## About this exercise
In the listing that follows, the lines starting at the one containing "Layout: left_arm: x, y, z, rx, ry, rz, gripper" and ending at the one containing "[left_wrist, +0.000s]" are to be returned exactly, both boundary lines included, and no others.

========================================

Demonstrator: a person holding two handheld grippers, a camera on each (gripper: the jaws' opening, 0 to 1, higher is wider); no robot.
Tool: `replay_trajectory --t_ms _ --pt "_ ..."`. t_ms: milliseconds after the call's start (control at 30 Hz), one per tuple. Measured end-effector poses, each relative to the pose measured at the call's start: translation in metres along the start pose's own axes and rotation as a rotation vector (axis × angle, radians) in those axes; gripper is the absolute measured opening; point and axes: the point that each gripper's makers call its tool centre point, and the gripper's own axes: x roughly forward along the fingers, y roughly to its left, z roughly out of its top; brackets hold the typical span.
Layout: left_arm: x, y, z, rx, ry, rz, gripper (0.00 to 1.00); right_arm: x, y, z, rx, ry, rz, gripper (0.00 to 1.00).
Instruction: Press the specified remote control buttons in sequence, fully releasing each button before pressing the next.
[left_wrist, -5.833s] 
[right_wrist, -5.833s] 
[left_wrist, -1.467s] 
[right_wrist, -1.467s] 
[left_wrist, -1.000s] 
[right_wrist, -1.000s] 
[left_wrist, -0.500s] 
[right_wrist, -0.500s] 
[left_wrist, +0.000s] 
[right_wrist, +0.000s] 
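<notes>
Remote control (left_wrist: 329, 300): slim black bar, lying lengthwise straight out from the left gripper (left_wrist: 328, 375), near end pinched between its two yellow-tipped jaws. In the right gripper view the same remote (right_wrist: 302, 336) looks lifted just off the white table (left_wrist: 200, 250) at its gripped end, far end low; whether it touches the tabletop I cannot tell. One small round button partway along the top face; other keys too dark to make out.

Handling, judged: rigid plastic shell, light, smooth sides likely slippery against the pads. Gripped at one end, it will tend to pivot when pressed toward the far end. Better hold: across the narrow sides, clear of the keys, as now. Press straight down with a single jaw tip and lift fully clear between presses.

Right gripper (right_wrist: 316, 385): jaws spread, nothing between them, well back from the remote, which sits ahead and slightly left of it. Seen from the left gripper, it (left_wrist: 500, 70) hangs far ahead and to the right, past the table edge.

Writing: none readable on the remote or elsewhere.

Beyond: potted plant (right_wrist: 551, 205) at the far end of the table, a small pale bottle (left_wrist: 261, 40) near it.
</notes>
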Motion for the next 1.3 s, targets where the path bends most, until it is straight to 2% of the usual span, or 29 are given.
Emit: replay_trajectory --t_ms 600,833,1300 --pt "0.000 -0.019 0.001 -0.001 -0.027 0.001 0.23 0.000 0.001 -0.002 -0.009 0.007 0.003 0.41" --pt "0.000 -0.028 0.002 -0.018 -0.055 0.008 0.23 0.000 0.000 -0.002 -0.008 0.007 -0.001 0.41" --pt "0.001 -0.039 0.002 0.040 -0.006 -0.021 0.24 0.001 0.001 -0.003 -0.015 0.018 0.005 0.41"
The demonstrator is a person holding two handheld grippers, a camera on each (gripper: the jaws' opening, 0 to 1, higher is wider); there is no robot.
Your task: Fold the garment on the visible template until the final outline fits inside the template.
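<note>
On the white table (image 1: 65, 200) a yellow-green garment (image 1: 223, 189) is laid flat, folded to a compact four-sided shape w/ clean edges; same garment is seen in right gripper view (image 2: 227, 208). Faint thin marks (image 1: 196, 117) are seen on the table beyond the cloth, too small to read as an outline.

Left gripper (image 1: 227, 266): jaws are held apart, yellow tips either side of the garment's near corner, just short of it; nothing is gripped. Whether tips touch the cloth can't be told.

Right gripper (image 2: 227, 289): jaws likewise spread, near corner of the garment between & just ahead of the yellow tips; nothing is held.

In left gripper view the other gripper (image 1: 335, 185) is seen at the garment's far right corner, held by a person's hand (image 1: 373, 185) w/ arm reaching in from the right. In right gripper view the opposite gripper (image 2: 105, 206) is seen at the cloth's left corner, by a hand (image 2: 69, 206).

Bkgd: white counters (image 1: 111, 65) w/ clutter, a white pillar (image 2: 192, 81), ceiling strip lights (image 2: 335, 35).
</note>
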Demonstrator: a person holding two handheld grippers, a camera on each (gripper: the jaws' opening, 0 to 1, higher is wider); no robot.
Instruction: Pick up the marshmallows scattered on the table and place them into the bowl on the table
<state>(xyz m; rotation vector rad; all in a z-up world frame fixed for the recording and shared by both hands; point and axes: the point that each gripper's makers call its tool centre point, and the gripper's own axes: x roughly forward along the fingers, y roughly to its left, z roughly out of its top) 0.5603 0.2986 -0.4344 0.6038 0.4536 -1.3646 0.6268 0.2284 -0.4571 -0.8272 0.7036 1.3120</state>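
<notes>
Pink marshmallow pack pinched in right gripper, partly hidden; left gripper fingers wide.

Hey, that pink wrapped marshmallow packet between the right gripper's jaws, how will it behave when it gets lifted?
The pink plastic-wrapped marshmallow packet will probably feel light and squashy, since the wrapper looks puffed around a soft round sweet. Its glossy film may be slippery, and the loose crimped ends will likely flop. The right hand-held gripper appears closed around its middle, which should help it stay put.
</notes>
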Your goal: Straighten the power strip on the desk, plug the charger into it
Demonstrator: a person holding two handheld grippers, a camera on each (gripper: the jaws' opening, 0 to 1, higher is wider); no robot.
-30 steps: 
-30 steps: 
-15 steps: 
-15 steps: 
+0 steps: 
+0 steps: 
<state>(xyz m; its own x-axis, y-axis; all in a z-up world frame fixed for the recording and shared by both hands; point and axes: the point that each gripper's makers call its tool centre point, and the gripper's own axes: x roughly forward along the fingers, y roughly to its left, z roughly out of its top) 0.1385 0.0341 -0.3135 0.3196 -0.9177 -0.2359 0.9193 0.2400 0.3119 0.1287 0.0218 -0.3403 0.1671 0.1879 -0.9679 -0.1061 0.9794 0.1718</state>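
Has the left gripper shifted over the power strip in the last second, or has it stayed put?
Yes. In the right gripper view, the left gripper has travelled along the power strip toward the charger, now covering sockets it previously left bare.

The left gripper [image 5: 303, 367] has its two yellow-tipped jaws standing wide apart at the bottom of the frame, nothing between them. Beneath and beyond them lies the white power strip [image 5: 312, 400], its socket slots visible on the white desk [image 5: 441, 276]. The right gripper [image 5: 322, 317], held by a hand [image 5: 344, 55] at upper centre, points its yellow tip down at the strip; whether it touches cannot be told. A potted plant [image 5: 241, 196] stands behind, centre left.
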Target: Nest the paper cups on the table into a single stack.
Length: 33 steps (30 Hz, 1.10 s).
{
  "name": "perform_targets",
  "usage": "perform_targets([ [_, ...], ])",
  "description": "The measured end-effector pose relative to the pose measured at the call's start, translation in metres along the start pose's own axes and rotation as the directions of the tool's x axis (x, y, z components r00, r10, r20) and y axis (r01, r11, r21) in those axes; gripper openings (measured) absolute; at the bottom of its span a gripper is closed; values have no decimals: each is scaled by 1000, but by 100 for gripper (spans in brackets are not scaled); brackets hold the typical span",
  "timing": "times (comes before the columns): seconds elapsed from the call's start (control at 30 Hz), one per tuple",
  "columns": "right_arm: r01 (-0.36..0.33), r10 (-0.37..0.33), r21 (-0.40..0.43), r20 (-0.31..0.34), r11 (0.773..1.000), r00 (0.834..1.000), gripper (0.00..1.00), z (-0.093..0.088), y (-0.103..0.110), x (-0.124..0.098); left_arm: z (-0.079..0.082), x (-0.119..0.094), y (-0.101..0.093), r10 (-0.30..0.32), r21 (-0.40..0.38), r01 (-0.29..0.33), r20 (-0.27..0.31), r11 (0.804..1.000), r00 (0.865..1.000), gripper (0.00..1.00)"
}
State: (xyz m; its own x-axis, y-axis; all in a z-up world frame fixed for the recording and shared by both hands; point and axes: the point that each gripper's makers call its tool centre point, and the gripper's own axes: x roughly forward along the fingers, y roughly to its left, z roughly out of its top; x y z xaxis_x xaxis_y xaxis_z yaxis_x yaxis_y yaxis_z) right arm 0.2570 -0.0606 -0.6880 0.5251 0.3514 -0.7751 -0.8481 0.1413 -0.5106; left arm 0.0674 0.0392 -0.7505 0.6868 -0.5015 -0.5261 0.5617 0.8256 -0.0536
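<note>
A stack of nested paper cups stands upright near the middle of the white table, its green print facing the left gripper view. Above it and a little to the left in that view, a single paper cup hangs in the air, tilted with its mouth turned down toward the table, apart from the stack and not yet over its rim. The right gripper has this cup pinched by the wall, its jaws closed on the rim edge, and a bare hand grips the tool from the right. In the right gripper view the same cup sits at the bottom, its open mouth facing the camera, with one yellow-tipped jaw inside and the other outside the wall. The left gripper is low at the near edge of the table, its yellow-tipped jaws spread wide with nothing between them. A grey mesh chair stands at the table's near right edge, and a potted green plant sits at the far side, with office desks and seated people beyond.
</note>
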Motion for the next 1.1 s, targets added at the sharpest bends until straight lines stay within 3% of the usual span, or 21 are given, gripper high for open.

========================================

## Expected answer
Layout: left_arm: x, y, z, rx, ry, rz, gripper (0.00 to 1.00); right_arm: x, y, z, rx, ry, rz, gripper (0.00 to 1.00).
Instruction: Press the specified remote control buttons in sequence, fully releasing each button before pressing the next.
[left_wrist, -5.833s] 
[right_wrist, -5.833s] 
[left_wrist, -1.467s] 
[right_wrist, -1.467s] 
[left_wrist, -1.000s] 
[right_wrist, -1.000s] 
[left_wrist, -0.500s] 
[right_wrist, -0.500s] 
[left_wrist, +0.000s] 

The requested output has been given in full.